THE PROBLEM
Write out the data below in full. Keep it exact.

DATA
*** Block opens ***

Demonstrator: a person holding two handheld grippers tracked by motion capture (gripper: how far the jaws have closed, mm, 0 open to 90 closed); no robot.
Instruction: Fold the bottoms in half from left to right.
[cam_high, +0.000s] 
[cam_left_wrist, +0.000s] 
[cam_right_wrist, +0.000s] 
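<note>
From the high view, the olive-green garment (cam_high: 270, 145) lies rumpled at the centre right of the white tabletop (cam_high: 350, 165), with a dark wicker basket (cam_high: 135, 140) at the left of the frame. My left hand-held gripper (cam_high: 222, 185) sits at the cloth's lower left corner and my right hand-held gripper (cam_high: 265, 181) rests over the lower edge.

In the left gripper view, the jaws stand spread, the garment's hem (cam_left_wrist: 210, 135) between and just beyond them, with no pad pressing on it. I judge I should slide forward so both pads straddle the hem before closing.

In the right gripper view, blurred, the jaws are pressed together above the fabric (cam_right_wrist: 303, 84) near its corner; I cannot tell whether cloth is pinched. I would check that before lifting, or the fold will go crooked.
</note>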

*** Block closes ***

RESPONSE
Demonstrator: a person holding two handheld grippers tracked by motion capture (gripper: how far the jaws have closed, mm, 0 open to 90 closed); no robot.
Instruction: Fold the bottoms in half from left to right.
[cam_high, +0.000s] 
[cam_left_wrist, +0.000s] 
[cam_right_wrist, +0.000s] 
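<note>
From the high view, the olive-green garment (cam_high: 270, 145) lies rumpled at the centre right of the white tabletop (cam_high: 350, 165), with a dark wicker basket (cam_high: 135, 140) at the left of the frame. My left hand-held gripper (cam_high: 222, 185) sits at the cloth's lower left corner and my right hand-held gripper (cam_high: 265, 181) rests over the lower edge.

In the left gripper view, the jaws stand spread, the garment's hem (cam_left_wrist: 210, 135) between and just beyond them, with no pad pressing on it. I judge I should slide forward so both pads straddle the hem before closing.

In the right gripper view, blurred, the jaws are pressed together above the fabric (cam_right_wrist: 303, 84) near its corner; I cannot tell whether cloth is pinched. I would check that before lifting, or the fold will go crooked.
</note>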

With this output, the exercise is done.